Directions: Return, exactly as written, every line from the first line of the data below through the line that contains "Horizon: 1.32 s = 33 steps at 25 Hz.".
══════════════════════════════
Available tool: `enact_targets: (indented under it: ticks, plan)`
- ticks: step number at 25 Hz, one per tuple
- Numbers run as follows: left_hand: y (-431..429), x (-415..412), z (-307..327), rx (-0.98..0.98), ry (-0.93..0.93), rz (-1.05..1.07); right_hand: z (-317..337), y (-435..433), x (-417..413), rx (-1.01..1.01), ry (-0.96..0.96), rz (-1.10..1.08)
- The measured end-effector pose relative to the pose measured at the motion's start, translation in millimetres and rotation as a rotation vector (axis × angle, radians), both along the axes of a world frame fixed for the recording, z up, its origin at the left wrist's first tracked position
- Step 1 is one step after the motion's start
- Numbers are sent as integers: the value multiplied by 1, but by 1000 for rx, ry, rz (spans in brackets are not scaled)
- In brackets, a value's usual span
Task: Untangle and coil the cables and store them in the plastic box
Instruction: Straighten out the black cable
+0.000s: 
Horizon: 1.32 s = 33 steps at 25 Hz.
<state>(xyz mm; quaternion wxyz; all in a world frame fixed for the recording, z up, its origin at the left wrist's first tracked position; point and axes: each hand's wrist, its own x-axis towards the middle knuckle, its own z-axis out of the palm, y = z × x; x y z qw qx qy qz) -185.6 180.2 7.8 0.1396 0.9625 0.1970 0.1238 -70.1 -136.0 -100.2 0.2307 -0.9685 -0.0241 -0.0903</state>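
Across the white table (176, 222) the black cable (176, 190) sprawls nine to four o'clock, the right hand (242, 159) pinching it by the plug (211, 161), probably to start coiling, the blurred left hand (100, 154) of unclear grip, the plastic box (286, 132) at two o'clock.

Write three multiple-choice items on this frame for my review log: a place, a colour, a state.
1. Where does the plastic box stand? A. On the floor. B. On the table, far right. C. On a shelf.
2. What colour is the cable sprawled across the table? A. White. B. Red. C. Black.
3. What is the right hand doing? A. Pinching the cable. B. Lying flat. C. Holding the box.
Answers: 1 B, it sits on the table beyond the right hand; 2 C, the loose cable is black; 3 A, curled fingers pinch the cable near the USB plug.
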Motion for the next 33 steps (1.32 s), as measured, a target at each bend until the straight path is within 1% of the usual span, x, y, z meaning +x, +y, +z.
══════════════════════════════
Written response:
Available tool: `enact_targets: (indented under it: ticks, plan)`
- ticks: step number at 25 Hz, one per tuple
- Numbers run as follows: left_hand: y (-431..429), x (-415..412), z (-307..327), rx (-0.98..0.98), ry (-0.93..0.93), rz (-1.05..1.07); right_hand: z (-317..337), y (-435..433), x (-417..413), rx (-1.01..1.01), ry (-0.96..0.96), rz (-1.10..1.08)
- The measured end-effector pose relative to the pose measured at the motion's start, translation in millimetres and rotation as a rotation vector (axis × angle, radians), both along the axes of a world frame fixed for the recording, z up, its origin at the left wrist's first tracked position
- Step 1 is one step after the motion's start
- Numbers are sent as integers: the value multiplied by 1, but by 1000 for rx, ry, rz (spans in brackets are not scaled)
- In brackets, a value's usual span
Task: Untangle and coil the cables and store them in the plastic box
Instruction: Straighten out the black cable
+0.000s: 
Horizon: 1.32 s = 33 steps at 25 Hz.

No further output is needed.